Distributed Systems

Design a Rate Limiter (API Throttling)

MediumFREE

Five algorithms, three sharding strategies, one fail-open vs fail-closed decision. The bounded design that surfaces in every backend interview loop.

The problem

Design a rate limiter: a service that decides whether an incoming request from a given client (user, API key, IP) should be allowed or rejected based on a configured rate. Common rules: 100 requests per minute per user, 10 requests per second per API key with a 50-burst allowance, or per-tenant tiered limits.

Rate limiters show up in two interview flavors. The applied flavor: implement a single-process rate limiter (bug-squash style). The system design flavor: design a distributed rate limiter that protects a fleet of services across regions. This walkthrough is the system-design flavor. Both share the algorithmic core.

Clarifying questions

Asking these before diving into a solution is the difference between a "hire" and a "no signal" rating. Pick the questions whose answers would change your design.
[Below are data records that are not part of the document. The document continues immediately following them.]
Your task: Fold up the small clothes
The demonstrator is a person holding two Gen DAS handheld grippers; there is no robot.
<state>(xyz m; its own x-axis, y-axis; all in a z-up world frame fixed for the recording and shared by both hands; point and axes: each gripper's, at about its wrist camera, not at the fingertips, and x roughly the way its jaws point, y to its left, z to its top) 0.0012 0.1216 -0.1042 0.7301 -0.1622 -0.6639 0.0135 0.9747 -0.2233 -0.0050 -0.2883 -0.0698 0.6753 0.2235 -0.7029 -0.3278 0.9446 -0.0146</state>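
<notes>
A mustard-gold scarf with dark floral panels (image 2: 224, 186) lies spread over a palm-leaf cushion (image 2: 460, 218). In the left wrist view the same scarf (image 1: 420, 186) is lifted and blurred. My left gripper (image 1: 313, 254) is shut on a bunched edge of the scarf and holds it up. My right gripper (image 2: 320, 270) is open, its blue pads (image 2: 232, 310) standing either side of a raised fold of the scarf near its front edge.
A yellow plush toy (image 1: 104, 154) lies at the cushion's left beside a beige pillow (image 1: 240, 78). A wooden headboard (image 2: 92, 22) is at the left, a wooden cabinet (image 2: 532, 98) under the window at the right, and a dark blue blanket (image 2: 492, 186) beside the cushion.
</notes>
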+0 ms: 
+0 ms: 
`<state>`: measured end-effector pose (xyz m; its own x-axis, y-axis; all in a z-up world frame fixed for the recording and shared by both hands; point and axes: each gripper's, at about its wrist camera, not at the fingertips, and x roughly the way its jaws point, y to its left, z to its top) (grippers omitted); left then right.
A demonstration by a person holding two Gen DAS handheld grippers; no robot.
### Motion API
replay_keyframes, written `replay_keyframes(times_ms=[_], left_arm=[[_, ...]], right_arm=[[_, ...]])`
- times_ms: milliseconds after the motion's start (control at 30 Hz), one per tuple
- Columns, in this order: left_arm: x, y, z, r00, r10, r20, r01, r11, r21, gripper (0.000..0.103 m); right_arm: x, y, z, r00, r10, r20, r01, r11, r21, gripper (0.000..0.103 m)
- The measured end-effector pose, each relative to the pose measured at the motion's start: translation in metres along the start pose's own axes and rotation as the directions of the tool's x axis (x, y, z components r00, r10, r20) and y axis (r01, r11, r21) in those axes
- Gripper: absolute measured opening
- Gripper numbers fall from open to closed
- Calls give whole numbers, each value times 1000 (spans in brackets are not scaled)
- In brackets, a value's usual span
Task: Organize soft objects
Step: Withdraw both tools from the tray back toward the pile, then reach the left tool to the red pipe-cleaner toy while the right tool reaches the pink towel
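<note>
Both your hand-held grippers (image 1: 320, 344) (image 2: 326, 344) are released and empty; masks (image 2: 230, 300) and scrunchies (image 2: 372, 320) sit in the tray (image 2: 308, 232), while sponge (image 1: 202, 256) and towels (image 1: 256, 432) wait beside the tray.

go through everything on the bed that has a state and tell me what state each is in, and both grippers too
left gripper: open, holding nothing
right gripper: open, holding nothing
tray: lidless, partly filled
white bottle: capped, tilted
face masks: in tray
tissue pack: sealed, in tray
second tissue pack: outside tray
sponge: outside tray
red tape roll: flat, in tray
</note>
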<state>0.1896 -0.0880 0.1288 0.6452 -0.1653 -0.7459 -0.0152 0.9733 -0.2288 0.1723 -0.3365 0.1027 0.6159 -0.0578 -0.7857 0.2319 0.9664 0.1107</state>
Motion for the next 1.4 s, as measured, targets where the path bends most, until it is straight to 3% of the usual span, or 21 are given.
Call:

→What's the granularity - per user, per API key, per IP, per tenant, per (user, endpoint) tuple?
→Is this protecting one service or a fleet behind a shared gateway?
→What are the rate rules - fixed RPM, RPS with burst, tiered by plan, dynamic per-endpoint?
→What happens on rate-limit hit - 429 response, queue and delay, fail-open?
→How critical is exact accuracy - is allowing 102 requests in a 100/min window catastrophic, or acceptable?
→What's the failure model - if the rate-limit store is unreachable, do we fail open (allow all) or fail closed (deny all)?
→Are limits enforced at the edge (CDN/gateway) or per-service?
→Multi-region - does a user's 100/min apply globally or per-region?

Requirements

Functional requirements

·Decide allow vs deny for each incoming request based on configured rate
·Return current usage state in response headers (X-RateLimit-Remaining, Retry-After)
·Support multiple rules per request (per-user AND per-IP AND per-endpoint)
·Per-tenant tiered limits (free 100/min, pro 1K/min, enterprise 10K/min)
·Dynamic rule updates without restart

Non-functional requirements

Scale: 1M rps aggregate across all rules. 100M unique rate-limit keys (user_ids × API keys × IP buckets) at peak. 10K rules in active configuration.
Latency: Decide p99 < 5ms. The rate limiter sits on the user-facing path - it's pure overhead, so latency budget is brutal.
Availability: 99.999%. The rate limiter must be more available than the service it protects, otherwise it becomes the bottleneck. Practically: fail-open mode + stateless decision in degraded paths.
Consistency: Approximate is fine. Allowing 105 requests in a 100/min window during a network partition is acceptable; blocking legitimate traffic during a partition is not.

Capacity estimation

Memory

100M active keys × ~100 bytes each (counter + timestamp) = 10 GB. Fits in memory across a small Redis cluster.
For sliding-window log algorithm: ~1KB per active key (last N timestamps). 100 GB. Not memory-bound but starting to matter.

Throughput

1M rps decisions. Each decision = 1 read + 1 write (atomic INCR / sliding window add) on the limit store.
Net store ops: 2M ops/sec. Distributed across 20-50 Redis nodes at 100K ops/sec each.

Network

Decision RPC: tiny (a few hundred bytes). 1M rps × 200B = 200 MB/s aggregate. Fits in a single 10 Gbps NIC at the limit-store tier.

Latency budget breakdown

Network round-trip in-region: ~0.5ms.
Limit store op: ~0.5-1ms.
Decision logic: <0.1ms.
Total: ~2-3ms. Leaves headroom for the 5ms target.

High-level architecture

Three deployment patterns, each with sharply different trade-offs.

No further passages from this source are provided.